What is being asked: In the following listing, work out how many lines contain the string "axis", and state only that number.

☆ ☆ ☆ ☆ ☆ ☆ ☆

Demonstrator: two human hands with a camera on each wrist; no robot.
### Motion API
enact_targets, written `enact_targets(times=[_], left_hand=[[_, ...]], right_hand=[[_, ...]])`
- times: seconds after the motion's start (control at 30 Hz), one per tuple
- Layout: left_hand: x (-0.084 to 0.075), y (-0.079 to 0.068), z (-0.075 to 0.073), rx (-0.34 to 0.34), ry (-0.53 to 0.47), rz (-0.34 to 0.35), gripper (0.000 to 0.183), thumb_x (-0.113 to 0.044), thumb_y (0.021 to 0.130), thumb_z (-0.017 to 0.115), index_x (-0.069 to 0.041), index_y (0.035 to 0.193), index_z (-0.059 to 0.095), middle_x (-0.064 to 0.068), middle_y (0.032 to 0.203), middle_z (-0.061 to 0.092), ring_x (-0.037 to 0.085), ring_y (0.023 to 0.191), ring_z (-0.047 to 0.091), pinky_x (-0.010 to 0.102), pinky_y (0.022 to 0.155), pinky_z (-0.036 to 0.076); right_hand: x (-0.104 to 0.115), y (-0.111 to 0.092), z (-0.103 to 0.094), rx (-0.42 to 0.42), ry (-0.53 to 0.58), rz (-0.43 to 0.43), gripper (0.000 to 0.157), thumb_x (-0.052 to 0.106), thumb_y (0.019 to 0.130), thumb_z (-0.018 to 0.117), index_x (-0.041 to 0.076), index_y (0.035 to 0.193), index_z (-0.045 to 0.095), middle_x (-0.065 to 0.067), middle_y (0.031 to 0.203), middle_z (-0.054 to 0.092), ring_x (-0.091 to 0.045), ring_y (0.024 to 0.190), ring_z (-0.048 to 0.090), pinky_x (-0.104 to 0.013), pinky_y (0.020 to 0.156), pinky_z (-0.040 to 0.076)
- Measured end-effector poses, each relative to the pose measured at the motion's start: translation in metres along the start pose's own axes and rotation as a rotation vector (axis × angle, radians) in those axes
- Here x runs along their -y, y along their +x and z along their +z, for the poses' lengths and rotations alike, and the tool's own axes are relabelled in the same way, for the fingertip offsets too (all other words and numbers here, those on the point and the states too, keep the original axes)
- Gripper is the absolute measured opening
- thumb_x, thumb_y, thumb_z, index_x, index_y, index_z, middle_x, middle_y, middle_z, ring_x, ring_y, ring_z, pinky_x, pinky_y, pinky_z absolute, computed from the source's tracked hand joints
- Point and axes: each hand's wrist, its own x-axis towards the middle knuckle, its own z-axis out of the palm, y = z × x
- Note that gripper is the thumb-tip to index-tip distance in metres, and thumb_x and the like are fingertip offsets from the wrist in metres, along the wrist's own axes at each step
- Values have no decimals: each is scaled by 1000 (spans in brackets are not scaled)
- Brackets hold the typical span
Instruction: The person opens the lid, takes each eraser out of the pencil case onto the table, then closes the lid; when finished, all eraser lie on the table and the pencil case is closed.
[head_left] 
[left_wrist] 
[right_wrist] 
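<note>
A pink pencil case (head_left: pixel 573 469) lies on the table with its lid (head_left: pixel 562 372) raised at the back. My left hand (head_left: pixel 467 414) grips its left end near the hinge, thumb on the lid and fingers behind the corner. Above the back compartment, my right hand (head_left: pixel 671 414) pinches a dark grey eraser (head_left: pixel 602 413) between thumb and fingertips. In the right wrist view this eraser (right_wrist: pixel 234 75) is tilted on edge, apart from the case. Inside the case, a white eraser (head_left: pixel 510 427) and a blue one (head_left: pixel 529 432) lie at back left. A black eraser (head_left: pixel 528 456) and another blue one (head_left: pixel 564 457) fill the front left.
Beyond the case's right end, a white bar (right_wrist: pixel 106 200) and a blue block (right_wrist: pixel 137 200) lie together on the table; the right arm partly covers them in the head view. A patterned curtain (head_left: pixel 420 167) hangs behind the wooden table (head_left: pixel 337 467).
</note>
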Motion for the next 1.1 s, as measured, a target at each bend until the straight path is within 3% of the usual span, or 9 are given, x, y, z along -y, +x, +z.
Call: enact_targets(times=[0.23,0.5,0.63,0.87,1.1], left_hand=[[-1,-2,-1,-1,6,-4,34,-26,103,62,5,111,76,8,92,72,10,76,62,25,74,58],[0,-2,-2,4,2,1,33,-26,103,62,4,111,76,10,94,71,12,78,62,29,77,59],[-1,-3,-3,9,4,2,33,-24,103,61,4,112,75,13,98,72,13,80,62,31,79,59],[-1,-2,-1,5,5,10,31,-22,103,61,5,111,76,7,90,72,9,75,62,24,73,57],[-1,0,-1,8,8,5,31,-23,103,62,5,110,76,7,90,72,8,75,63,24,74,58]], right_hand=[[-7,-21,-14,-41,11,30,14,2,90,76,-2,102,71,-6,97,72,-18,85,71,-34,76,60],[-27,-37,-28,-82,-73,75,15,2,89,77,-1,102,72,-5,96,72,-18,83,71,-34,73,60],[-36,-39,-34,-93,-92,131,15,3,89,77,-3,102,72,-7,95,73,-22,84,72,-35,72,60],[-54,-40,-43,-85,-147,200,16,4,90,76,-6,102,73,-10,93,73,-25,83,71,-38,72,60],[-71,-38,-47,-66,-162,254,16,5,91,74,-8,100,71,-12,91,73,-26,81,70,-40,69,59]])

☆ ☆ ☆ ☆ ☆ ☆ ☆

Result of the exercise: 2